MATERIAL PROVIDED Start Marker
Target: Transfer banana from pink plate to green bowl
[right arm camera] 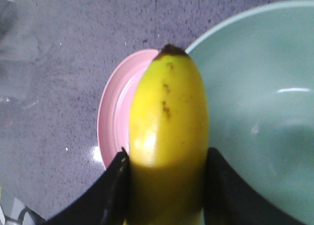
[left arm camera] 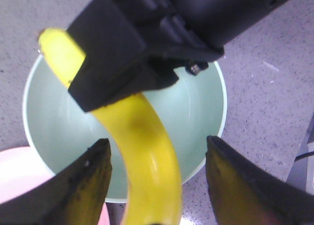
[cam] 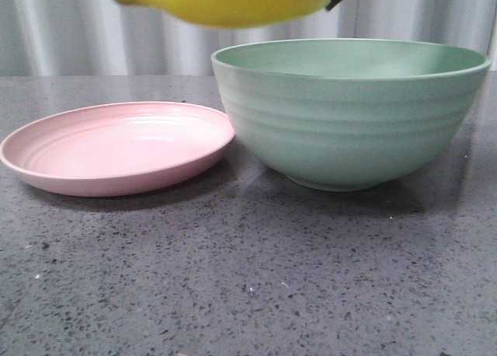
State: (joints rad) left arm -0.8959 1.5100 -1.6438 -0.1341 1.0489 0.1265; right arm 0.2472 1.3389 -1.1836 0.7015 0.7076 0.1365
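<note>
Bowl and plate are sitting side by side on the speckled grey table (cam: 248, 286), both holding nothing. The green bowl (cam: 349, 115) is standing upright, ridges running round its outside, and the pink plate (cam: 116, 146) is lying flat just beside it on its left, its rim passing under the bowl's curve; whether the two are touching cannot be told.

The banana (cam: 233, 2) is hanging in the air above the bowl's left rim, clear of both dishes, its far end reaching out over the gap between bowl and plate. The right gripper (right arm camera: 167, 185) is clamping it, one dark finger pressing each side of the fruit, the dark-tipped end pointing away over the plate's edge. In the left wrist view that gripper's black body is crossing over the banana and hiding part of the bowl's inside.

The left gripper (left arm camera: 157, 178) is standing with its fingers (left arm camera: 91, 181) spread apart, the banana passing between them without contact. A pale curtain (cam: 78, 29) is hanging behind the table.
</note>
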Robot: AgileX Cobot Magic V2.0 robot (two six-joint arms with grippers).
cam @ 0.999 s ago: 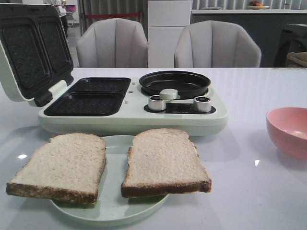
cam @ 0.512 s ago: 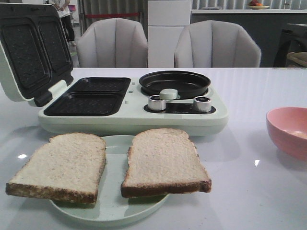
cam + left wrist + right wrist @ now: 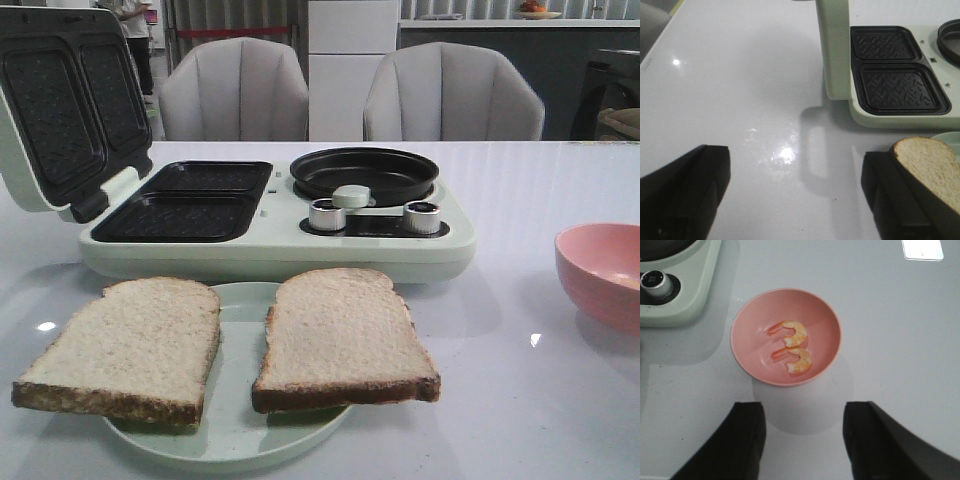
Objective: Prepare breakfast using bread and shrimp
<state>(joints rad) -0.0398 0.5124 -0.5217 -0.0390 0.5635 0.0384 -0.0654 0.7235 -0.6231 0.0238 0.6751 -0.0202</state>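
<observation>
Jaws: left gripper spread wide, nothing between; right gripper likewise spread and empty, hanging over bare desk just short of the bowl.

Bread: two slices on a pale green plate at the desk's near edge, in front of the cooker. Left slice and right slice lie flat, side by side with a narrow gap, both overhanging the plate rim. Each runs lengthwise from robot toward cooker, rounded top pointing at the cooker. In the left wrist view a slice lies just beside one finger.

Shrimp: two curled pieces in the pink bowl, one beside the other, well right of the cooker.

Cooker: lid raised at left; two dark grill wells; round pan; two knobs.

Open room: bare desk left of the cooker and around the bowl.
</observation>
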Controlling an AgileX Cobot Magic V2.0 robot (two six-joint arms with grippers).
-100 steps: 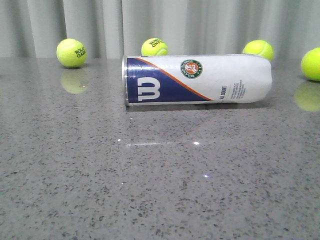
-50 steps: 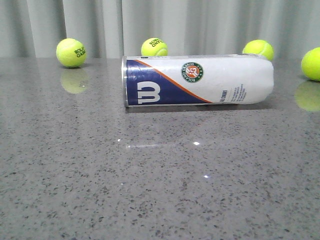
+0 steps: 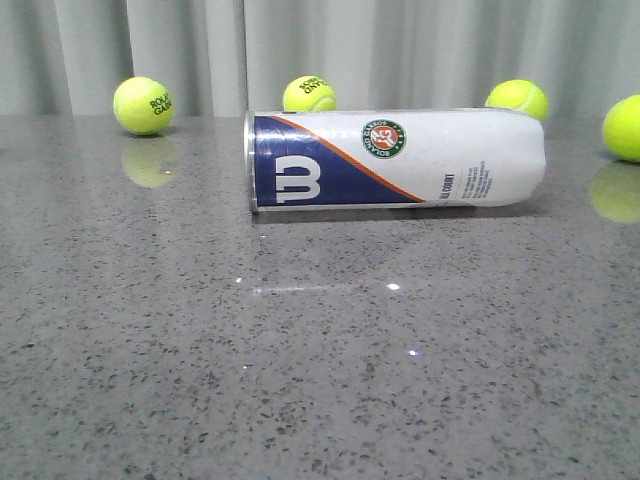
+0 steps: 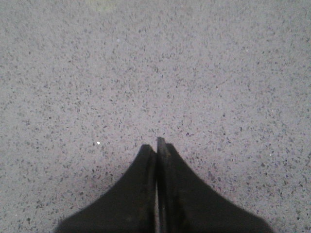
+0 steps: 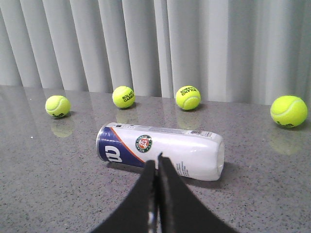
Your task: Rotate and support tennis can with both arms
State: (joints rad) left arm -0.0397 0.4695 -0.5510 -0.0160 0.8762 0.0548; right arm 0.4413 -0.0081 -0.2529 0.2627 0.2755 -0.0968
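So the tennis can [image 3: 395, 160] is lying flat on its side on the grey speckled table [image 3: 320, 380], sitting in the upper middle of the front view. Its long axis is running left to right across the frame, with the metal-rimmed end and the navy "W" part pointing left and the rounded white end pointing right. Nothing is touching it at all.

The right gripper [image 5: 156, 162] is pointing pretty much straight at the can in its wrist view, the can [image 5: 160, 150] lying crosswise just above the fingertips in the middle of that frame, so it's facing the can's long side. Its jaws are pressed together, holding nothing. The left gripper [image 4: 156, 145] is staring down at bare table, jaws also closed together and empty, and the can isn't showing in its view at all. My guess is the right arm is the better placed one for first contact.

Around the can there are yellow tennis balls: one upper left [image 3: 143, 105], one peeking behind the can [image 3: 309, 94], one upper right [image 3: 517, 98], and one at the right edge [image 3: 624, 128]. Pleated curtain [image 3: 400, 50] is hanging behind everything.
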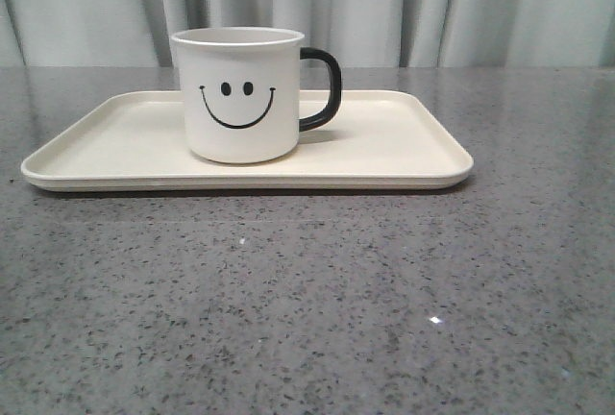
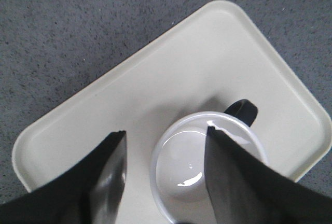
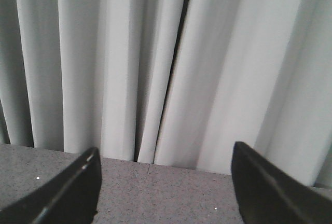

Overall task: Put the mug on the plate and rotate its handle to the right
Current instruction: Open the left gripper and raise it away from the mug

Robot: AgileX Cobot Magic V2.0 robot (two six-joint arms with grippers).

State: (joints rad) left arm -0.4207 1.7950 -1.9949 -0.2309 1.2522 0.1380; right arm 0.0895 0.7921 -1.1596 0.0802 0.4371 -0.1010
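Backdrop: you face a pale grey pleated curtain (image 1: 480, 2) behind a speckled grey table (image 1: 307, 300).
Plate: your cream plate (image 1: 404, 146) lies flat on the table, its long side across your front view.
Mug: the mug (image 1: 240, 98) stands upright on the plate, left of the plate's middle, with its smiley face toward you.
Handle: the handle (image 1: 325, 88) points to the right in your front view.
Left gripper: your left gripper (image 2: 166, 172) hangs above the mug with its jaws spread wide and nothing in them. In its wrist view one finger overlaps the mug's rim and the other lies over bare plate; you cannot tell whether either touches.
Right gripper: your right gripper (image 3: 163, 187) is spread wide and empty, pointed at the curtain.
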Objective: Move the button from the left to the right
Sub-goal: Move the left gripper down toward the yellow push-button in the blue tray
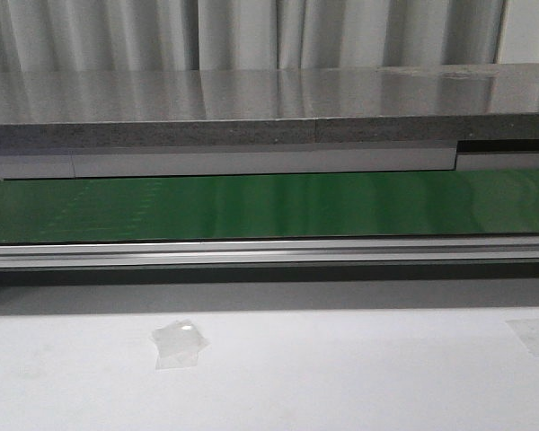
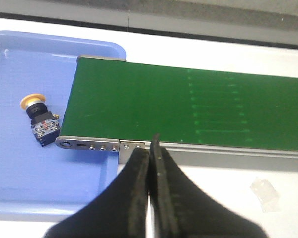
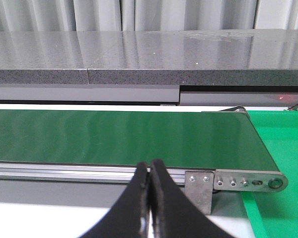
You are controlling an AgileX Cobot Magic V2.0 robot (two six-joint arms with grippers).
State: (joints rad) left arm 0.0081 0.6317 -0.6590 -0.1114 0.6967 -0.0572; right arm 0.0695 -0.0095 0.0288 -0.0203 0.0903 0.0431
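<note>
We take the long green conveyor belt as our landmark. It runs across the white table, in front of a grey stone-like ledge. From the front camera we see neither of our arms, only the belt and two scraps of clear tape stuck on the table.

The button, a small piece with a round orange-yellow cap on a black and silvery body, lies on its side in the pale blue plastic tray that sits under the belt's left end. It rests just beside that end of the belt, not on it.

Our left gripper, black, has its fingers pressed together with nothing between them. It hangs over the belt's near metal rail, well apart from the button.

Our right gripper is likewise pinched closed and empty, near the belt's right end, where a bright green surface lies beside the belt.
</note>
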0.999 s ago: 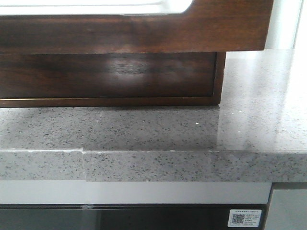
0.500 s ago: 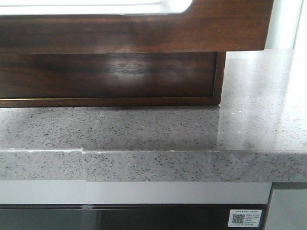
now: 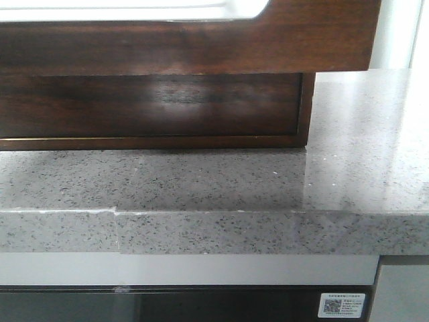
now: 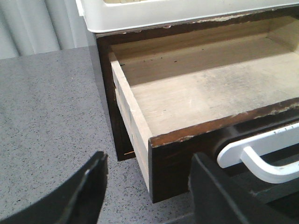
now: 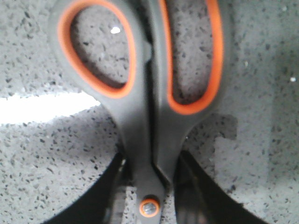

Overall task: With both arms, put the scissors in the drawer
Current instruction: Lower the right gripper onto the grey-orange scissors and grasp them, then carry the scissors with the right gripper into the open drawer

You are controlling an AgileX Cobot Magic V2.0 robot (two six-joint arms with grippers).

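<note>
The drawer (image 3: pixel 201 47) shows in the front view as a wide dark-brown glossy front with a white rounded area (image 3: pixel 134 8) along its top edge. In the left wrist view it (image 4: pixel 210 93) stands pulled open, its pale wood inside bare, with a white handle (image 4: pixel 261 154) on the front. My left gripper (image 4: pixel 149 161) is open and empty, its jaws either side of the drawer's front corner. My right gripper (image 5: pixel 149 175) is shut on black scissors with orange-lined handles (image 5: pixel 145 116), near the pivot screw, over the grey counter. Neither gripper shows in the front view.
The drawer belongs to a dark wood cabinet (image 3: pixel 167 107) that stands on a speckled grey stone counter (image 3: pixel 201 181), whose front edge runs across the front view. A white tray (image 4: pixel 163 14) sits on top of the cabinet. A ribbed pale wall (image 4: pixel 37 23) stands behind.
</note>
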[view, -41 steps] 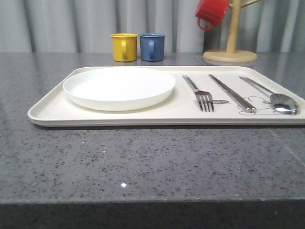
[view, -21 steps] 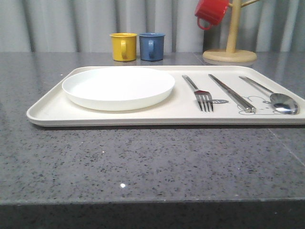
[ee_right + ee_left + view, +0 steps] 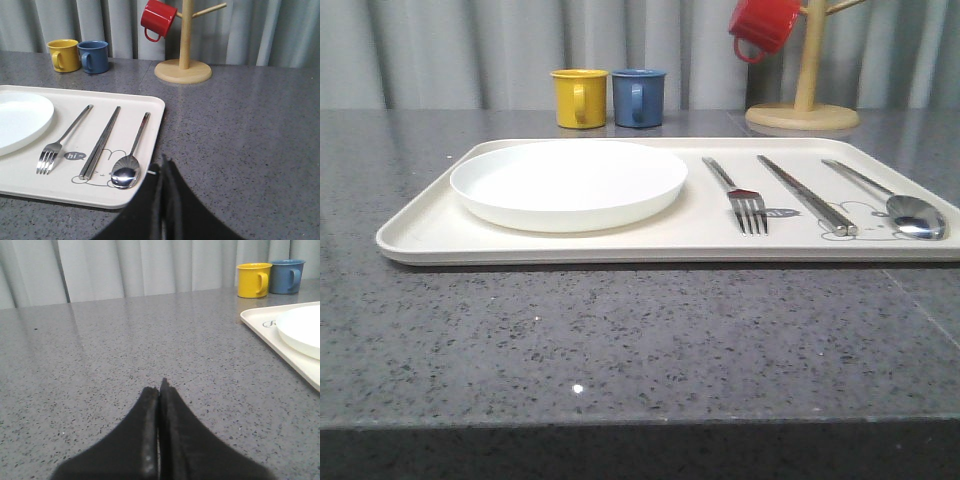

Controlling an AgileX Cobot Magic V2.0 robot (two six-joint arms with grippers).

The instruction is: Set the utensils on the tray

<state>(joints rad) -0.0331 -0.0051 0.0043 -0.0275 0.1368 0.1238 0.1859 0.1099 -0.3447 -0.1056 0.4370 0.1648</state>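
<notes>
The cream tray (image 3: 420, 232) lies across the grey table. On it rest the white plate (image 3: 568, 183) at the left, then the fork (image 3: 741, 198), the chopsticks (image 3: 807, 195) and the spoon (image 3: 900, 205) side by side. In the right wrist view the fork (image 3: 62, 141), chopsticks (image 3: 102, 141) and spoon (image 3: 131, 156) lie on the tray (image 3: 150, 106), and my right gripper (image 3: 163, 165) is shut and empty just off the tray's near right corner. My left gripper (image 3: 159, 388) is shut and empty above bare table, left of the tray (image 3: 295, 362) and plate (image 3: 302, 330).
A yellow mug (image 3: 580, 97) and a blue mug (image 3: 639, 96) stand behind the tray. At the back right a wooden mug tree (image 3: 804, 90) holds a red mug (image 3: 763, 25). The table's front edge (image 3: 640, 425) runs close to the camera.
The view has shifted very slightly; the tray and utensils stay as they were. Nothing was taken hold of or let go.
</notes>
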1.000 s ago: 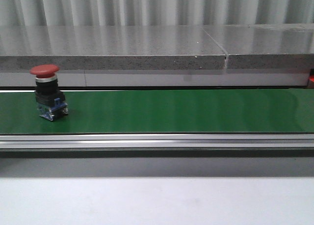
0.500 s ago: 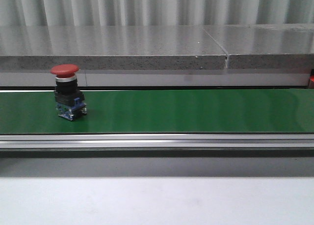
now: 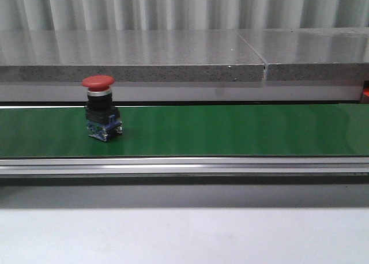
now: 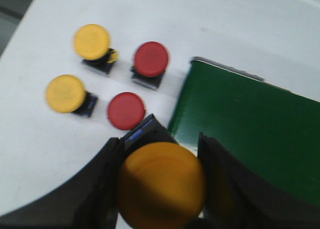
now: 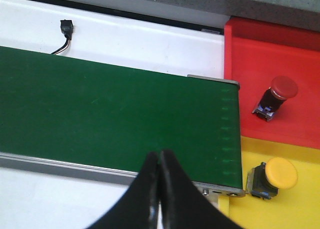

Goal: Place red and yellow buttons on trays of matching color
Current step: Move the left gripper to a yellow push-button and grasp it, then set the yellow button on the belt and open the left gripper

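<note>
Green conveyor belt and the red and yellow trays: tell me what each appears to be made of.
Green conveyor belt: likely rubber or PVC sheet, smooth with a soft sheen, edged by a brushed silver metal rail, probably aluminium. Red tray and yellow tray: seemingly moulded plastic, uniform saturated colour, matte to slightly glossy, with a raised rim on the red one.

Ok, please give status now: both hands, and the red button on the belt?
Left hand shut on yellow button. Right hand shut, empty. Red button upright on green belt, left part. Path clear.
</note>
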Available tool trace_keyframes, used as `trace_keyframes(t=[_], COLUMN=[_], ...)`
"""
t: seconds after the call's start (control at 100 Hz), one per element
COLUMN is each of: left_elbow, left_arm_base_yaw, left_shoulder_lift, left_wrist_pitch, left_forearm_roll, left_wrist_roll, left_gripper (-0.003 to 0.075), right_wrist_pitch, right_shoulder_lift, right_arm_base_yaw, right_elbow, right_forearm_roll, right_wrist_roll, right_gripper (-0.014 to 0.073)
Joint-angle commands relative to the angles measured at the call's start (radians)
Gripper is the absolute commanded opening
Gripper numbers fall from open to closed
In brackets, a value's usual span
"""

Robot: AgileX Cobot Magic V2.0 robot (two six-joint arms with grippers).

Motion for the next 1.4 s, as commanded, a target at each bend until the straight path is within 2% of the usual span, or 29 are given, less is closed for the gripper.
trace_keyframes(t=[0.0, 0.22, 0.75, 1.15, 1.25, 1.33, 1.34, 1.39], left_elbow=[-0.061, -0.143, -0.159, -0.157, -0.157, -0.157, -0.157, -0.157], left_arm_base_yaw=[-0.062, -0.131, -0.131, -0.131, -0.131, -0.131, -0.131, -0.131], left_shoulder_lift=[-0.013, 0.088, 0.223, 0.232, 0.232, 0.232, 0.232, 0.232], left_wrist_pitch=[-0.007, 0.068, 0.097, 0.123, 0.137, 0.147, 0.149, 0.149], left_forearm_roll=[-0.015, -0.015, -0.026, -0.026, -0.03, -0.03, -0.03, -0.03], left_wrist_roll=[0.028, 0.045, 0.069, 0.075, 0.095, 0.095, 0.095, 0.095], left_gripper=[-0.002, -0.002, -0.002, -0.0004, 0.0107, 0.0259, 0.0308, 0.0413], right_wrist_pitch=[-0.061, -0.061, -0.061, -0.061, -0.061, -0.061, -0.061, -0.061], right_shoulder_lift=[-0.004, -0.004, -0.004, -0.004, -0.004, -0.004, -0.004, -0.004], right_arm_base_yaw=[0.0, 0.0, 0.0, 0.0, 0.0, 0.0, 0.0, 0.0], right_elbow=[-0.023, -0.023, -0.023, -0.023, -0.023, -0.023, -0.023, -0.023], right_forearm_roll=[0.003, 0.003, 0.003, 0.003, 0.003, 0.003, 0.003, 0.003], right_wrist_roll=[-0.009, -0.009, -0.009, -0.009, -0.009, -0.009, -0.009, -0.009], right_gripper=[-0.0067, -0.0067, -0.0067, -0.0067, -0.0067, -0.0067, -0.0067, -0.0067])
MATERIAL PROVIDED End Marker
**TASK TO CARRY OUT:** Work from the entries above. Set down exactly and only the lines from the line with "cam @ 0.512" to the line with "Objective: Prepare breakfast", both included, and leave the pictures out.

**OUTPUT BELOW:**
cam @ 0.512 s ago: 
cam + left wrist + right wrist @ now: 
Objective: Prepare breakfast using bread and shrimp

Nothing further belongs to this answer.